RE-LIG: A Faithfulness-Driven Layer Integrated Gradients Framework for Explainable Medical Visual Question Answering.
Authors
Affiliations (3)
Affiliations (3)
- Department of Software Engineering, Bandırma Onyedi Eylül University, Bandırma, Türkiye.
- Department of Software Engineering, Celal Bayar University, Manisa, Türkiye.
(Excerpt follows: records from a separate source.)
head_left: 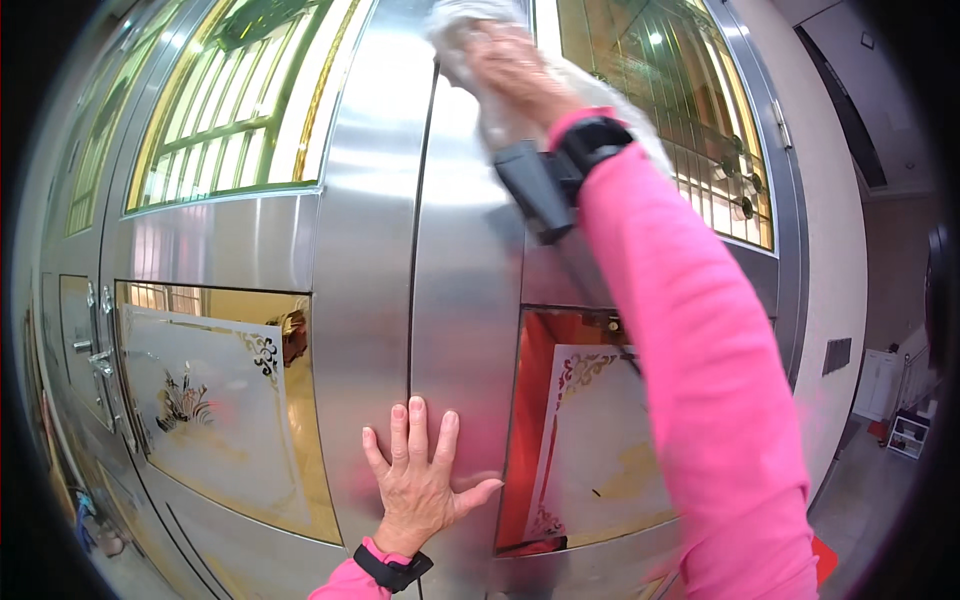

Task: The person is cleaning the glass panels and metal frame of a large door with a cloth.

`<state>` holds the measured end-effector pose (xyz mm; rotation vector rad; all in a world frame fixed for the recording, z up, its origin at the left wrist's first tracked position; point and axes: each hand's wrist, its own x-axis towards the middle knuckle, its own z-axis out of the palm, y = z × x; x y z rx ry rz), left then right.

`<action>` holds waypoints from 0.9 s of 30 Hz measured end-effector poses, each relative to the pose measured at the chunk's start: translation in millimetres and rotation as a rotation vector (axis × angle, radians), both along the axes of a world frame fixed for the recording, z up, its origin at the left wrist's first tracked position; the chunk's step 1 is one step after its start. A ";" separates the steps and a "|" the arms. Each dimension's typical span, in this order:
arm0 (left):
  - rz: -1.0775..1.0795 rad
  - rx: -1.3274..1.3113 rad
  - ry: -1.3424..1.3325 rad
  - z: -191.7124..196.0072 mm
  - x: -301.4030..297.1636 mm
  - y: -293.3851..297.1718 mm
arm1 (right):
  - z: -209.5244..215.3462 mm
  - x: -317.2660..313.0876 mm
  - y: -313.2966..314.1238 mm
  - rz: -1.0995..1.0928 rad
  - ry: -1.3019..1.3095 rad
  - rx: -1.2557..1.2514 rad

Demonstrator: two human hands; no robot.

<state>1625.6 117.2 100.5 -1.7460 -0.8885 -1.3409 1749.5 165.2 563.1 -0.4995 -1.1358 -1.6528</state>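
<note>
Item one: our right hand [510, 62], raised high with fingers closed down over a clear plastic sheet [560, 95], pressing it against the steel door [465, 290] beside the upright seam [420, 230]. The sheet lies directly beneath this hand, trailing down along the wrist. Item two: our left hand [420, 480], fully open, palm flat low on the same door, holding nothing. Around: gold-tinted glass panels [225, 410].
</note>
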 end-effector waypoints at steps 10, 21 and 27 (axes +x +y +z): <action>-0.018 0.049 -0.028 -3.1 -14.2 -0.4 | -63.2 -38.7 -55.4 -0.297 -0.136 -0.357; -0.107 0.068 -0.058 -7.7 -29.4 0.7 | -239.8 -42.0 -60.0 -0.182 -0.678 -0.426; -0.155 -0.027 -0.050 -18.8 -24.1 -1.2 | -310.3 -35.4 -77.9 -0.149 -0.951 -0.694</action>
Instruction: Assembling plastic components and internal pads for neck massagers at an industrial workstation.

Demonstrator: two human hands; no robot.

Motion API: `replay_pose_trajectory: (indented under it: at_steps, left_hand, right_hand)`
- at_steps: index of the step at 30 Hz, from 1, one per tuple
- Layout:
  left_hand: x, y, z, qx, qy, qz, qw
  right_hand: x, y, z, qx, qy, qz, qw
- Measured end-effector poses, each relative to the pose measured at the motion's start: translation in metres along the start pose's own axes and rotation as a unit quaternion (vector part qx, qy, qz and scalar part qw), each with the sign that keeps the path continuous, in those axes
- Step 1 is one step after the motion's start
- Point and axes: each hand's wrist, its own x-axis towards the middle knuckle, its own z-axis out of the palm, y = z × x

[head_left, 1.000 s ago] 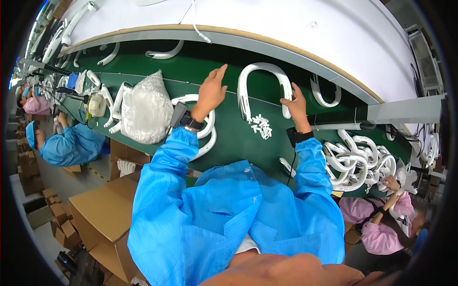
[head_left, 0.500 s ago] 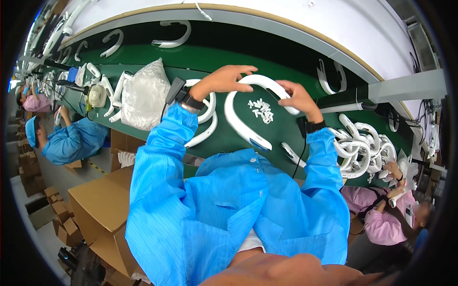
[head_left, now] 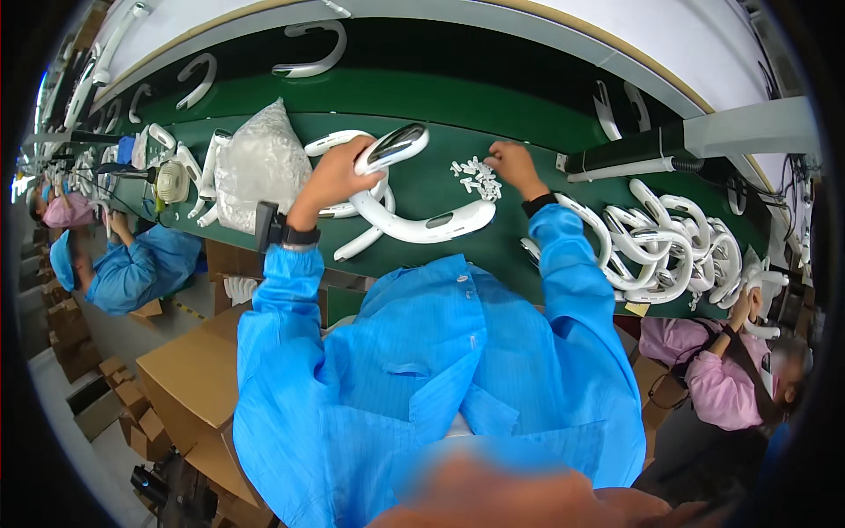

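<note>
My left hand (head_left: 339, 183) is closed around one arm of a white, U-shaped neck fan (head_left: 422, 229), holding it tilted above the green bench. A glossy, dark oval end faces up near my thumb, and the curve swings down to the right. At the right edge of a small heap of white plastic pieces (head_left: 478, 182), my right hand (head_left: 518, 169) has its fingers pinched together. Whatever lies between those fingertips is hidden. Behind and below my left hand, more white curved fans (head_left: 359, 249) rest on the bench, partly covered by the held one.
A clear bag of white pieces (head_left: 262, 167) stands left of my hand. To the right are a pile of white fans (head_left: 673, 246) and a dark bracket with a white tube (head_left: 620, 172). Co-workers sit at both sides; a cardboard box (head_left: 198, 365) stands below left.
My right hand has let go of the fan and moved down to the small white pieces. My left hand has lowered and turned the fan, shifting it left.
</note>
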Motion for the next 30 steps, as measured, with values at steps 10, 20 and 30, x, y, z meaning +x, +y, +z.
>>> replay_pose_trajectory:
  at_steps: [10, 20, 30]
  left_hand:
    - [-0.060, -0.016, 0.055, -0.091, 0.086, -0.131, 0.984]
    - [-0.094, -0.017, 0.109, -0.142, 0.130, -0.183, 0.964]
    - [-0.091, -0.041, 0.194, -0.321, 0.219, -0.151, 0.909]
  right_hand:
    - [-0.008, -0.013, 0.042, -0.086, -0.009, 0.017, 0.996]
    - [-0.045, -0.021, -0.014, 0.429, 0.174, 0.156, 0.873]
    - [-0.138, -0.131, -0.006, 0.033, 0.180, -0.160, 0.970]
- Department of Computer Engineering, Fırat University, Elazig, Türkiye. [email protected].
Abstract
Medical Visual Question Answering (Med-VQA) systems have the potential to support medical image interpretation and clinical decision-making processes. However, the "black-box" nature of existing systems and low-resolution constraints limit the transparency of model decisions, hindering clinical applicability. This work proposes a high-resolution holistic framework called robust and efficient layer-integrated gradients (RE-LIG) to enhance reliability and explainability in Med-VQA systems. The proposed architecture is built upon three key components: (1) high-resolution visual encoding: the PubMedCLIP encoder is scaled to high-resolution using dynamic positional embedding interpolation to capture fine details. (2) Multimodal semantic fusion: clinical questions solved by BioLinkBERT and visual features obtained by PubMedCLIP are aligned through a coattention mechanism. (3) Explainability framework: to counter the noisy nature of classical gradient methods, the RE-LIG algorithm, which combines noise tunneling and layer-based integration strategies, has been integrated into the system. Extensive experiments conducted on the SLAKE dataset demonstrate the proposed framework's success in primarily increasing model faithfulness. Quantitative analyses demonstrate that the RE-LIG method achieves a + 28.9% higher explanation fidelity (RE-LIG AOPC = 0.3180 vs. Vanilla IG = 0.2467, Bootstrap 95% CI [0.262-0.375], Wilcoxon p < 0.001) compared to standard gradient approaches. While achieving this gain in explainability, competitive performance with state-of-the-art (SOTA) models was achieved without compromising diagnostic performance (80.77% overall accuracy, 87.61% closed-ended, and 77.34% open-ended performance). Ablation studies confirm that the integrated noise reduction mechanisms shift the model's focus from background noise to actual pathological boundaries. The findings demonstrate that explainability is not merely a visual aid for clinical confidence but a measurable and verifiable requirement.